Many folks at the North Rim never learned that. They left beer cans on the ground. They trashed the place. They scoffed at posted rules about computer use, so management shut the computers down. They siphoned gas out of the cars that a few of us had. Rich or poor – rich people can be boors, too – who wants to live in the midst of this?

 Management cared nothing about its employees. No toilet paper, no cleaning products, no hangers, no lamps, nothing in the dorms beyond a bed and a three-drawer chest for each person. No chairs, no lounge, no place to sit, literally. They could have informed us in a letter: “workers must bring toilet paper and Lysol….” and  I’d have brought those items. They didn’t. No doubt there’s a curious story there.

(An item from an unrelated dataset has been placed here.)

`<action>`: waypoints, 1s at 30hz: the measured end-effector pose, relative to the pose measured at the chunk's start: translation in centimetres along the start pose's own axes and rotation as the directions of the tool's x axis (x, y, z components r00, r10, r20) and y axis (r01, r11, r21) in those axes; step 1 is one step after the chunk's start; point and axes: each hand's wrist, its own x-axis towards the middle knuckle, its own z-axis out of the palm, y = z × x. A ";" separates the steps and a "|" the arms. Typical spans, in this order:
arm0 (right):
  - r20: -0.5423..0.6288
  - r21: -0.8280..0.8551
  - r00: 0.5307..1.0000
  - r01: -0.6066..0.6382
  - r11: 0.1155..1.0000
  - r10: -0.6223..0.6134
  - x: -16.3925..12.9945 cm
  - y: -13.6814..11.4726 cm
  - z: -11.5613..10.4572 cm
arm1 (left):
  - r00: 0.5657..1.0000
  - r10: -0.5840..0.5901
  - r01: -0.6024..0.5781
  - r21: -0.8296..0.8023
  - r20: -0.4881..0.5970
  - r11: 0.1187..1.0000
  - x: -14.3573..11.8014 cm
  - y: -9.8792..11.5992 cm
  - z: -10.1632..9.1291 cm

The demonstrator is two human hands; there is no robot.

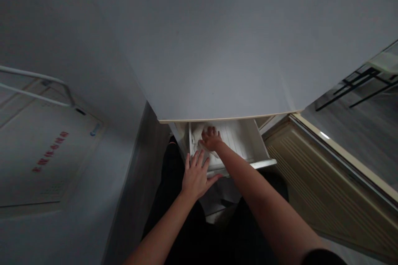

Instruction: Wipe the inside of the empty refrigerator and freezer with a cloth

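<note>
A white drawer (239,138) is pulled out below the edge of a large pale cabinet. My right hand (211,137) reaches down into its left part, fingers bent and close together. Under and beside that hand lies a pale crumpled thing (197,136), perhaps a cloth or a bag; the dim light blurs it, and the hand seems closed on it. My left hand (196,176) is open at the drawer's front left corner. Its fingers are spread over the front rim, with the thumb stretched to the right.
The tall pale cabinet top (217,49) fills the upper view. A yellowish door (311,182) with a ribbed inner face stands swung out on the right. On the left, a wall panel (52,153) bears red writing, below a white rail (34,75). Dark table legs (348,87) show far right.
</note>
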 end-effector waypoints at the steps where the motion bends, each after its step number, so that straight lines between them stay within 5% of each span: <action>1: 0.003 -0.074 1.000 0.023 0.997 -0.022 0.6 -0.6 0.6 | 1.000 0.001 -0.001 -0.002 0.005 1.000 0.0 0.0 0.0; 5: 0.046 -0.281 0.988 0.154 0.947 -0.147 2.8 -2.0 1.9 | 1.000 0.001 -0.001 -0.002 0.028 1.000 0.0 -0.1 -0.1; 9: 0.081 -0.228 0.980 0.194 0.954 -0.180 4.2 -0.9 1.7 | 0.999 0.008 -0.008 -0.005 0.054 1.000 0.0 -0.3 0.0; 13: 0.005 -0.124 1.000 -0.013 0.992 0.014 3.3 4.6 0.9 | 0.998 0.037 -0.036 -0.020 0.049 0.999 0.1 -0.4 0.0; 17: -0.083 -0.122 0.963 -0.265 0.956 0.257 0.6 12.3 -1.2 | 0.998 0.061 -0.061 -0.047 0.015 0.997 -0.1 -0.5 0.3; 21: -0.060 -0.146 0.951 -0.308 0.940 0.302 -1.6 16.1 -3.2 | 0.997 0.073 -0.073 -0.065 -0.010 0.995 -0.3 -0.6 0.8; 25: 0.093 -0.165 0.961 -0.242 0.956 0.259 -1.6 13.7 -2.6 | 0.997 0.077 -0.078 -0.037 -0.025 0.996 -0.2 -0.5 0.8; 30: 0.235 -0.130 0.944 -0.204 0.970 0.231 0.0 5.0 0.3 | 0.997 0.072 -0.072 -0.028 -0.007 0.997 0.1 -0.2 0.4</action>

I made friends with many co-workers. I didn’t care who they were or how many tattoos they had. I never ate alone. When I got there I noticed people eating alone – plenty of folks did, gulping down food with sullen looks on their faces – but I never did. I socialized. In fact, when I left, I was surprised at how many people I wanted to say good-bye to after just six days. People in the kitchen, including the Navajo dish-scraper who was teaching me Navajo words. A Navajo woman who’d left the rez years ago and now lived in Scottsdale. She sold Indian jewelry in the rim gift shop.  The assistant front desk clerk, a white woman.  Eric, who was black and gay, the very first person who greeted me when I arrived.

When I went into the rim gift shop to buy shirts for my grandchildren before leaving, I saw more people I knew – the postmaster, in his 60s, who donned a helmet and rode his bike to work every day. A few other employees in the gift shop – white college girls (sorry – probably too “upper class” for Joe.) The white female ranger who led the campfire program on squirrels. I said good-bye to Jim, the gay concierge in the lodge, whose mother had moved into my room. The older men who ferried the employees to their job in little white vans – I knew all of them too.

Oh, and the little toothless jockey who’d been thrilled when I talked to him behind the lunch counter, when I stood and listened to his stories and didn’t hurry to a table despite my hot food. He was a friend from that day on. A tattooed room cleaner who told me she cleaned 14 rooms a day, 30 minutes each per room; and you leave when you’re done, not when you’ve put in eight hours, she said.

Intriguing people. I knew some who’d left, like the Australian exchange student who fled in the dark of night; and the girls from the Phillippines who were worried that their visas would expire, and one of them did, so workers in the chuckwagon staff collected a few dollars to help her,  and vowed to hide her if immigration authorities ever showed up. The old guy who drove the employee-activity van. One night, I ran into him at the rim. Nobody had shown up for his trip to see the full moon rise over the rim, he said, so he came alone.